→ WHAT IS EXPECTED
The word "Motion" marks the lines to find; copy every such line from the data below.

→ INFORMATION PROVIDED
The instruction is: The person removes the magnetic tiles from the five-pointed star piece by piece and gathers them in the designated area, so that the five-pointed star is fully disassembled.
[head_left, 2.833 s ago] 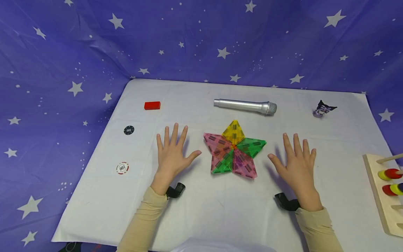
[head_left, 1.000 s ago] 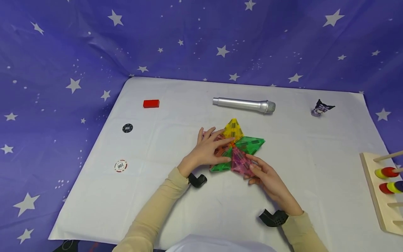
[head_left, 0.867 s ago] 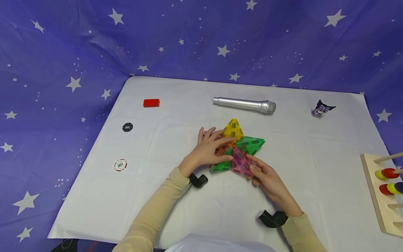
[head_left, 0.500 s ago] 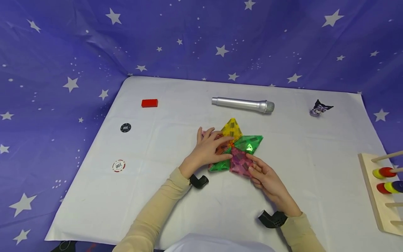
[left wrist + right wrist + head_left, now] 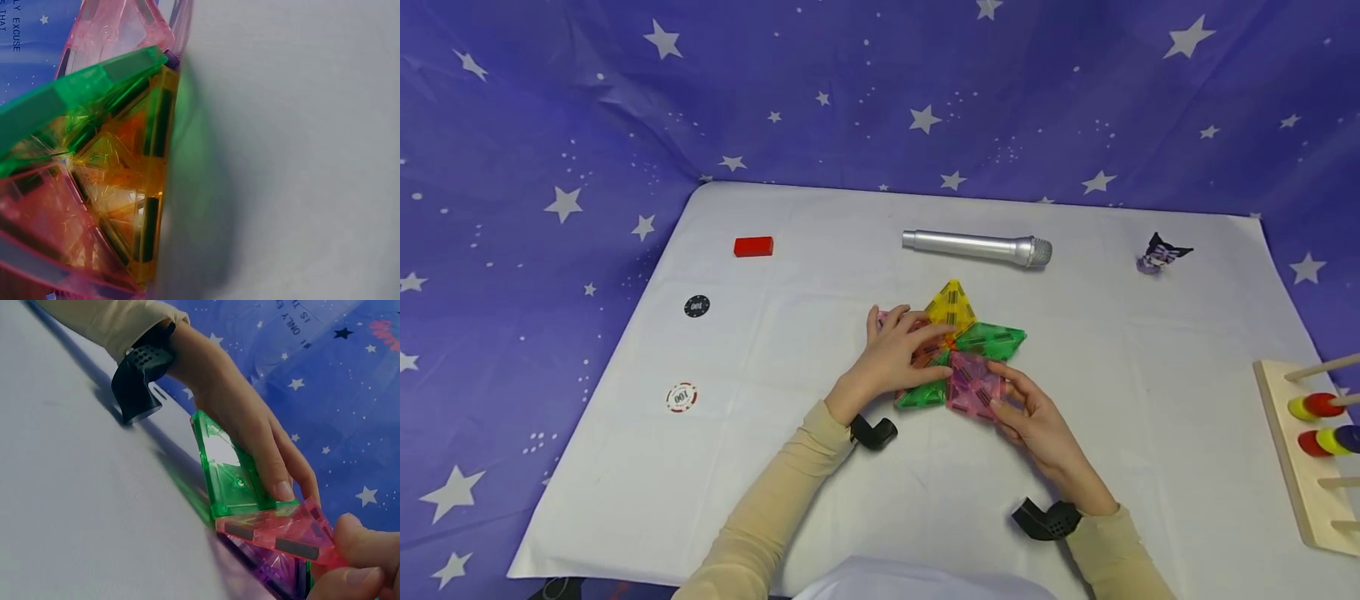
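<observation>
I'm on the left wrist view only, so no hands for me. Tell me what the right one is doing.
Observer: The right hand pinches a pink tile of the star-shaped build between thumb and fingers.
Operator: Now report the left one.
Observer: The left hand lies spread over the left part of the build.
Operator: Tell me what lies just beyond the build, away from the person.
Observer: A silver microphone lies on its side there, its mesh head toward the right.

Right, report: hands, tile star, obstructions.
Left hand over left part of tile star. Right hand pinching near pink tile. Microphone lies beyond, apart; no obstruction seen.
</observation>
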A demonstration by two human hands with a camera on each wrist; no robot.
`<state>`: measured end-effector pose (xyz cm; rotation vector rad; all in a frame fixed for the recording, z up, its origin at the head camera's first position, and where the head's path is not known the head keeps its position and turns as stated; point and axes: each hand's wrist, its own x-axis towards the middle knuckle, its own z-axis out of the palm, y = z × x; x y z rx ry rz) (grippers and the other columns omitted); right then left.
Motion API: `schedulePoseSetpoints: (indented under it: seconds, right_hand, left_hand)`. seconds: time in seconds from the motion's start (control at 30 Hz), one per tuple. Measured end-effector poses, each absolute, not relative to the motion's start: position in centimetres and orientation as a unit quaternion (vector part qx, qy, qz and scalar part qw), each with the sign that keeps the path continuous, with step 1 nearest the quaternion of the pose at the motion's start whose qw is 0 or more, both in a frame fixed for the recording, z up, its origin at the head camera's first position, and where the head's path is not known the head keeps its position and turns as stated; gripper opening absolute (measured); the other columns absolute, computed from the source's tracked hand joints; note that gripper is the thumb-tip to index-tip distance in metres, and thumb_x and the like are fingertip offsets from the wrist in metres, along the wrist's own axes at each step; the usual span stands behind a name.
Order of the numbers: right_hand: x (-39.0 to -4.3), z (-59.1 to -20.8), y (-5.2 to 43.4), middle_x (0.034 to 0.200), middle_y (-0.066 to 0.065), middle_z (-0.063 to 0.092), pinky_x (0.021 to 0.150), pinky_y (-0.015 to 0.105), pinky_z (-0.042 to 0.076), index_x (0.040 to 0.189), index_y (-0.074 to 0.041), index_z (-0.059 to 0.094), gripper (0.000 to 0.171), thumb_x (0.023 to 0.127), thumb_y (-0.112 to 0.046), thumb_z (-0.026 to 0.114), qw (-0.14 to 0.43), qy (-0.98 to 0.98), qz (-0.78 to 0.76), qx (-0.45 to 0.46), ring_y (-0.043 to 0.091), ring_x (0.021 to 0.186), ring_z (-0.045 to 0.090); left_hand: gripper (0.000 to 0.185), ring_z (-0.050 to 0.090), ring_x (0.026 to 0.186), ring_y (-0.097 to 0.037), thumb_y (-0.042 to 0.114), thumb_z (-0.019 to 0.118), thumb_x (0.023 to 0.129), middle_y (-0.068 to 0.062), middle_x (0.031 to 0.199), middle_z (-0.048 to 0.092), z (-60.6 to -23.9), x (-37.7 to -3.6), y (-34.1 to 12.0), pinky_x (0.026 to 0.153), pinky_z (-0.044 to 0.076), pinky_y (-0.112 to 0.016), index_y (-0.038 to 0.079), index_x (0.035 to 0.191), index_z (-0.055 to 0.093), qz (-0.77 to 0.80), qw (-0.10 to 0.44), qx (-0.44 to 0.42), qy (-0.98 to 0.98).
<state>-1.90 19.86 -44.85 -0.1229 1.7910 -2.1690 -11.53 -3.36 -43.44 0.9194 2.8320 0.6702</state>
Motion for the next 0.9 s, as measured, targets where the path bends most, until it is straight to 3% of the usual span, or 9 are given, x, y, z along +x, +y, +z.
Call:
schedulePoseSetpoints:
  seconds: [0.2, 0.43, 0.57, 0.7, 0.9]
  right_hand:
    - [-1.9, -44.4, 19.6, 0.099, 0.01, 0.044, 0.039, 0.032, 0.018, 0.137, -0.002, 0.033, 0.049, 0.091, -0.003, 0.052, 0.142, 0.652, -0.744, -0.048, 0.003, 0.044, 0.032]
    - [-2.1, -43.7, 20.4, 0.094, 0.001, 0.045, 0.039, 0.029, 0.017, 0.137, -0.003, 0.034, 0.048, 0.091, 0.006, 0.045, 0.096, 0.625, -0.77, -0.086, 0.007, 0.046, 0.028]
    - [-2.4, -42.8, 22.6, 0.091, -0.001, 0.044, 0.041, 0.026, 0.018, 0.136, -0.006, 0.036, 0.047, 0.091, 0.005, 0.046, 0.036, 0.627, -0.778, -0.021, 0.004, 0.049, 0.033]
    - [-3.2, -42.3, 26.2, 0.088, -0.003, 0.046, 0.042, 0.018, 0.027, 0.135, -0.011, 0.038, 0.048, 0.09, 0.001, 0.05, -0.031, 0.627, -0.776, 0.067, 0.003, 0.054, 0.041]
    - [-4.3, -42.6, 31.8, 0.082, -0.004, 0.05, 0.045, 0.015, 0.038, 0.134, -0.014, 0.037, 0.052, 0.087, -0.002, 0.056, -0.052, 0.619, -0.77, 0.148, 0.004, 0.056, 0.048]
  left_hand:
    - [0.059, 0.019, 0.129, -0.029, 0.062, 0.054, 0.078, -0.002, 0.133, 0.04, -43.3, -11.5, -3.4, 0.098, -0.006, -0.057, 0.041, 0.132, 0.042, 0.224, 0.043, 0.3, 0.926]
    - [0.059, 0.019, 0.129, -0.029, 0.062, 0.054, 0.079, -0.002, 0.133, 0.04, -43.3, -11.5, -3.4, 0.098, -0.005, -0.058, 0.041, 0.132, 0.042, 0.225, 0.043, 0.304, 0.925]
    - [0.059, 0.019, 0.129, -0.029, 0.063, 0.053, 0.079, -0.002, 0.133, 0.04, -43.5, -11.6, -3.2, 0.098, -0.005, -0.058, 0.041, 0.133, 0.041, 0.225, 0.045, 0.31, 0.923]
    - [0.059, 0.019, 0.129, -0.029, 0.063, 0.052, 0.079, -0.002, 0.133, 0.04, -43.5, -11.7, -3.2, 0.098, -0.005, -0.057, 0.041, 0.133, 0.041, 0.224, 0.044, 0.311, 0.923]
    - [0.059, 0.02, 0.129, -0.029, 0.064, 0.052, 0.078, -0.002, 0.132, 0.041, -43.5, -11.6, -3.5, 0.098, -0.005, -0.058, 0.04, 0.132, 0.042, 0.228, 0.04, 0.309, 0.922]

→ SOLVED PROBLEM
Motion API: `schedulePoseSetpoints: (indented under it: seconds, right_hand, left_hand)`. seconds: time in seconds from the motion's start (control at 30 Hz), one per tuple. Measured end-effector poses, each absolute, not relative to the motion's start: position in centimetres and orientation as a unit quaternion (vector part qx, qy, qz and scalar part qw), each with the sign that keeps the path continuous, with step 1 nearest the quaternion of the pose at the motion's start whose qw is 0 or more, both in a frame fixed for the recording, z up, its origin at the head camera's first position, and where the head's path is not known the head keeps its position and turns as stated; gripper opening absolute (measured); the other columns absolute, computed from the source's tracked hand joints; note that gripper is the thumb-tip to index-tip distance in metres, and thumb_x and the like are fingertip offsets from the wrist in metres, along the wrist's own axes at each step; the usual span stands behind a name.
Motion for the next 0.9 s, as measured, targets where the path bends most, until it is straight to 3% of the usual span, or 9 are given, x, y, z along +x, +y, +z.

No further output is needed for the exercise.